Announce: RIST plugin for TSDuck
Hello,
For those who use TSDuck, I have pushed an initial version of a very simple RIST plugin.
If you haven't yet used TSDuck, this is a general-purpose toolbox for Digital TV engineers using MPEG transport streams. Its basic version comes with 13 input plugins, 11 output plugins and 72 packet processing plugins. Third-party or private proprietary plugins and extensions also exist.
The new rist
plugin is used as input and output plugin. The current version is simple, several sender/receiver URL's, encryption but no authentication for now.

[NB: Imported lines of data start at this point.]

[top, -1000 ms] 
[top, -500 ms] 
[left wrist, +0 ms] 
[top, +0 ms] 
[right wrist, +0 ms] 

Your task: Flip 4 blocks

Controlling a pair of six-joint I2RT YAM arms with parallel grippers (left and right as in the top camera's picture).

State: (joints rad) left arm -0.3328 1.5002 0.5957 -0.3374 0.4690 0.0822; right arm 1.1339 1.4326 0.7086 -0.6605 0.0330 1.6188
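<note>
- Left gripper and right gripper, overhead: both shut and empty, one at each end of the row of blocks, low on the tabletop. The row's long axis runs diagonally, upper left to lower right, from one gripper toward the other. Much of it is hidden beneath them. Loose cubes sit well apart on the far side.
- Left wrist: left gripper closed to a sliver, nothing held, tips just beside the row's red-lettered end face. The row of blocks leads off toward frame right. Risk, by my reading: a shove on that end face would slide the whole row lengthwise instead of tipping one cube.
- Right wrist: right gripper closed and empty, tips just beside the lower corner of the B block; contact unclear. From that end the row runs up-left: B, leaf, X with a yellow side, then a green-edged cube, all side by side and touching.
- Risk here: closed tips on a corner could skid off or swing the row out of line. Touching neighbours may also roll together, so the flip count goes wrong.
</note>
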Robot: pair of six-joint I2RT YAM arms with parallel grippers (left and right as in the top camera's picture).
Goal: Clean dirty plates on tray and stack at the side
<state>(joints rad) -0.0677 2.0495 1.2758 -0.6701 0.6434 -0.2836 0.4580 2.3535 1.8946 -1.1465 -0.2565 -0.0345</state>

The plugin documentation has been added in the TSDuck user's guide.
The rist
plugin can be compiled on Linux, macOS and Windows. However, it is not compiled by default on Linux because librist
is not available in any Linux distro. Building TSDuck binary packages with RIST support would create a dependency on non-existing librist
packages.
To build TSDuck yourself with RIST support, first install librist
. Either rebuild it and install it yourself or use one of the pre-built Linux packages from project rist-installer, a sister-project of TSDuck. Once librist
is installed, just use make RIST=1
to build TSDuck with RIST support. See more details here.
On Windows, the situation is simpler. There is no central repository and all tools and libraries must be downloaded from their original location. Moreover, a library which is compiled with a recent version of Windows can be used on all versions (this is not the case on Linux where each version of a distro has a specific repository of packages). The project rist-installer also provides binaries for Windows. These binaries are downloaded before building TSDuck, just like any other dependency. As a consequence, Windows is currently the only version of TSDuck with pre-built RIST support. The nightly builds will contain a RIST-enabled TSDuck by tomorrow (use version 2.28-2534 or higher).
On macOS, librist
has been recently added to Homebrew and TSDuck is now built is RIST support on macOS.
If anyone is interested in testing this, please do. Any feedback is welcome, especially since I am not a RIST expert (I didn't even know that acronym a few weeks ago, until a TSDuck user suggested to support RIST as input/output plugin).
I may have a few questions. I will post them in this thread. The first one concerns the granularity of transported data. Is RIST stream-oriented or message-oriented? If a block of N bytes is sent using rist_sender_data_write()
, is it guaranteed that the same N bytes are grouped in the same data block as read by rist_receiver_data_read2()
? In the case of MPEG transport streams, the sender always sends an integral number of TS packets. I would like to know if the received will get complete TS packets in each data blocks or if some sort of buffering / reassembly is required. In practice, my tests demonstrate that this is the case but is it guaranteed or just an effect of pushing chunks of data in the stream (as it is often the case with TCP, until it breaks).
If you are interested in the project rist-installer, we can discuss this too.